Star Wars is so huge and so weird. And I get it, maybe a studio like Massive doesn’t want to tackle a Star Wars game about Mandalorian politics, or an all-women society of witches ostracized for being different, a rhythm game that points out how Palpatine’s xenophobic policies shaped many planets, or the different sides of immigration. But maybe there are indie teams that do–folks who have grown up on Star Wars and have always wanted to explore the really niche parts of the universe, the stuff that mainstream media usually glosses over. That’s the stuff that turns someone from being a Star Wars fan to a Star Wars obsessive because it explores relatable and valuable parts of the universe in unexpected and meaningful ways.

Star Wars is more than blasters, lightsabers, space battles, the Force, Mandalorians, and Wookies, but that’s what usually sells and so that’s typically what AAA studio Star Wars games cover, and only cover. I mean, the franchise is called Star Wars, but except for Jedi: Fallen Order, I can’t think of any Star Wars video game in the last decade that acknowledges that a galaxy that’s filled with war after war is likely to leave behind a lot of people with severe trauma. The whole point of the Clone Wars was that one side had droids and the other had clones genetically bred to not suffer mental disorders, and yet there were still victims of mental and emotional trauma on both sides. And that’s getting into the weeds of a completely different tangent for a different article–my point is that there are fascinating aspects to Star Wars that the games almost always overlook because they aren’t easy to convey.

And like I said before, I get it, a AAA studio that’s investing millions of dollars needs to make something that appeals to the mainstream to recoup those costs. But if that’s the case, then just let a smaller indie team tackle riskier stories that maybe won’t sell a million copies but that still sound really cool or fun, and will create new fans or make old ones see Star Wars from a fresh perspective. I’m willing to bet that a popular AAA Star Wars game will find the success that LucasArts expects, and that can also create room for indie games to get experimental and reach a new audience, despite any potential risks. I mean, LucasArts probably has enough money to cover for any deficit already–it’s Star Wars, for god’s sake.

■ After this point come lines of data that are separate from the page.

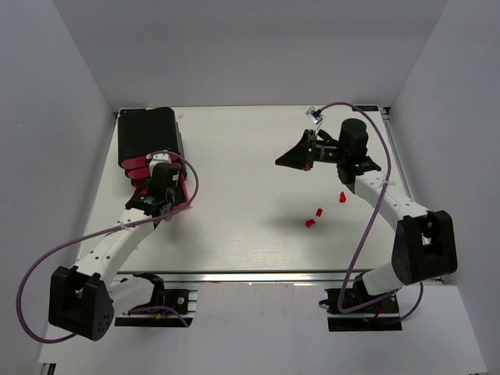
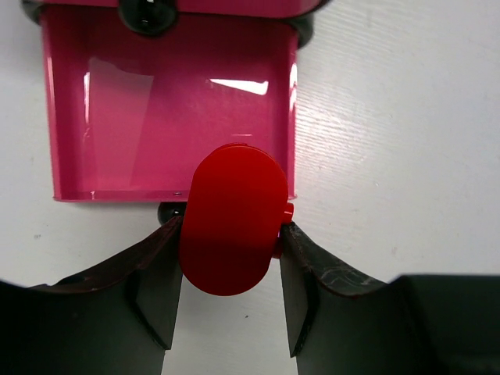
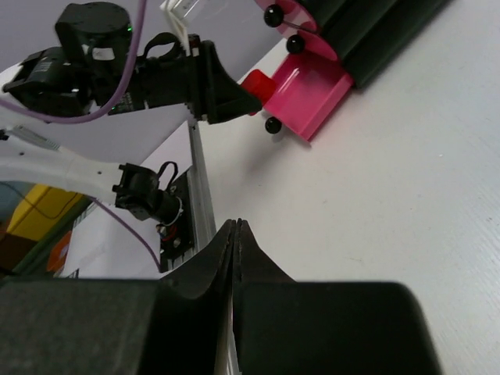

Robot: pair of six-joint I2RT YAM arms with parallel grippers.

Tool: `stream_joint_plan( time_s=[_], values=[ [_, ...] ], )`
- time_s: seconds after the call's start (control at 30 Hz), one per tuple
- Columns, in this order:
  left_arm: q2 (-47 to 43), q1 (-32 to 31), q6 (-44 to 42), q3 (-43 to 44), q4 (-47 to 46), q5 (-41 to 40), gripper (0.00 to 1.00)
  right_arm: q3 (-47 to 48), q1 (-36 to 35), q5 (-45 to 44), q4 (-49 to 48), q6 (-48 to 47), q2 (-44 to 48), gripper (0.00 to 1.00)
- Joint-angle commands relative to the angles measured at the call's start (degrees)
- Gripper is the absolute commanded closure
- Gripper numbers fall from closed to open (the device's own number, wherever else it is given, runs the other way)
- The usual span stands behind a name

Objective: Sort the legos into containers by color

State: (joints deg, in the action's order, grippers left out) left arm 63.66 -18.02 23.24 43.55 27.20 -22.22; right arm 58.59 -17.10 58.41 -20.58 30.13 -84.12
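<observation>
Clamped between the left gripper (image 2: 231, 234) jaws, one red brick (image 2: 234, 195) fills the left wrist view, hanging over the six o'clock lip of one open pink drawer (image 2: 156, 109); only this view looks straight down into it. From above, the gripper covers that brick, and the black housing (image 1: 147, 134) sits at ten o'clock on the tabletop (image 1: 250, 250). Three loose red bricks (image 1: 319, 212) lie around four o'clock, well apart from the housing. Right gripper (image 3: 235, 234) jaws, at one o'clock, are pressed together; its camera alone shows three black knobs (image 3: 295, 44) in a row and the held brick from the side.
</observation>
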Motion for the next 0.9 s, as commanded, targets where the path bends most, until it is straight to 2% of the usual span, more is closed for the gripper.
stream_joint_plan(
  time_s=[0.0, 0.13, 0.3, 0.5, 0.7, 0.87],
  values=[
    [-0.12, 0.71, 5.58, -0.13, 0.31, -6.43, 1.00, -1.63, 0.84, 8.82, -8.51, 4.06, 0.88, 1.00],
    [2.69, 1.93, 10.58, 0.13, 0.57, -9.86, 1.00, -3.30, 2.59, 9.17, -11.84, 6.69, 2.73, 1.00],
    [12.09, 3.86, 24.63, 5.22, 7.85, -11.61, 1.00, -5.23, 4.97, 10.23, -16.59, 9.94, 4.92, 1.00],
    [13.69, 5.10, 28.70, 8.56, 7.08, -11.45, 1.00, -6.91, 7.61, 11.28, -20.11, 11.35, 5.98, 1.00],
    [14.56, 7.38, 31.42, 10.50, 6.55, -10.92, 1.00, -10.06, 10.07, 12.78, -31.88, 20.66, 4.40, 0.98],
    [17.90, 9.40, 35.90, 11.82, 8.13, -9.34, 1.00, -11.13, 11.56, 13.83, -39.97, 27.17, 3.52, 0.83]
  ],
)
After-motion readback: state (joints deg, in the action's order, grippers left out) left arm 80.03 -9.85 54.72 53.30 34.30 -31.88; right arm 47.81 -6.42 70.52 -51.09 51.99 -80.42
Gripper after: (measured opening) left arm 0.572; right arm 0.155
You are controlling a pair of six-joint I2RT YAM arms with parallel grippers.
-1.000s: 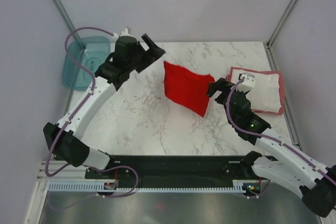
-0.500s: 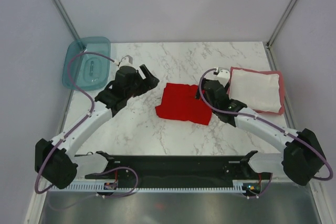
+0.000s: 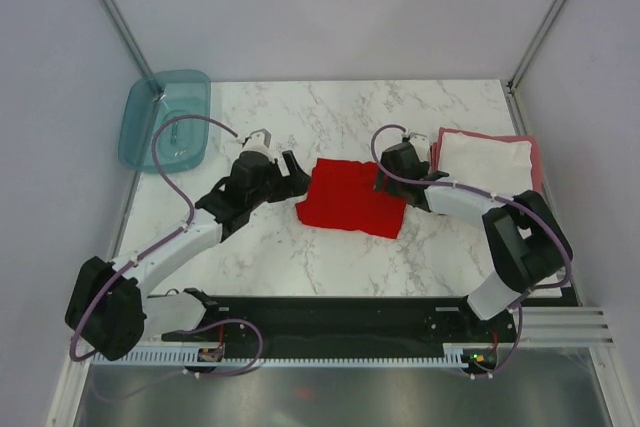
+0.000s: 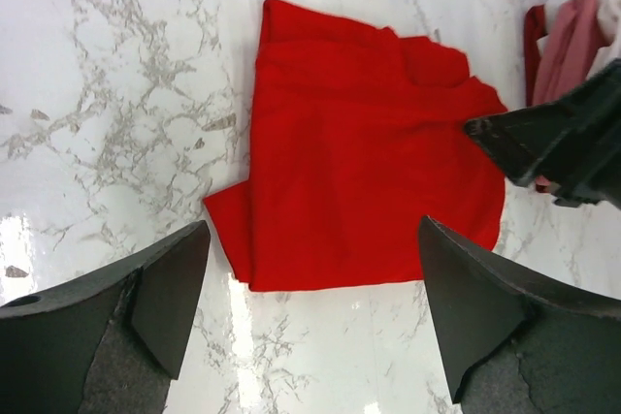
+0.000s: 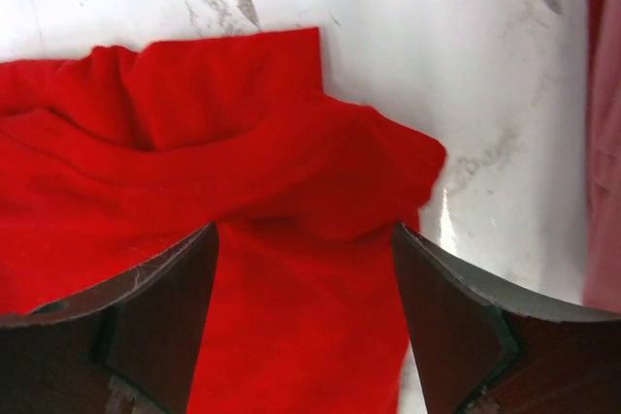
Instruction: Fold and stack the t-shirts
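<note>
Your left pincer (image 4: 312,227) stands spread and empty just beside the red t-shirt (image 3: 350,197), which lies flat on the worktop (image 3: 330,257). Your right pincer (image 5: 306,230), also spread, sits over the shirt's opposite edge. Beyond it, the white t-shirt (image 3: 487,160) hides the pink t-shirt (image 3: 537,165) except its rim.

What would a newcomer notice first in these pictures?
A bright red t-shirt lies folded in the middle of the table, with the open left pincer at its left side and the open right pincer at its right side. At the table's right edge a white t-shirt rests on a pinkish-red t-shirt, and a teal tub sits at the far left corner.
</note>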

Now, admittedly, I’m guilty of wanting more AAA games too–I say as much in our feature about Star Wars games we’d love to see, as I want Ninja Theory or Obsidian Entertainment to make an action RPG about Asajj Ventress. And beyond that, I hope EA DICE is allowed to take another stab at Battlefront and make a Battlefront III, and that Respawn can make a sequel to Jedi: Fallen Order. I don’t think these giant AAA games are bad–but many of them cover ground we’ve seen in games before or utilize game mechanics that have been used in Star Wars games before. Star Wars has had shooters, it has had space battles, it has had action games, it has had RPGs, and it has even had racers. There are so many other game genres and storylines that could be explored with this property. And why wouldn’t you? Especially when licensed games can already feel a bit redundant anyway, seeing as they cover an established universe and run the risk of repeating something that’s been done before, but better.

LucasArts opening its vault of properties to other studios is sure to lead to some popular games, but I hope that a few are at least made by indie studios. Because it’s with indie teams where I think we’ll get the chance to see sides of Star Wars and storylines that even some of the most hardcore fans of the franchise haven’t even thought of. And that just sounds so cool–way cooler than just playing as another Jedi or Sith or bounty hunter or soldier again.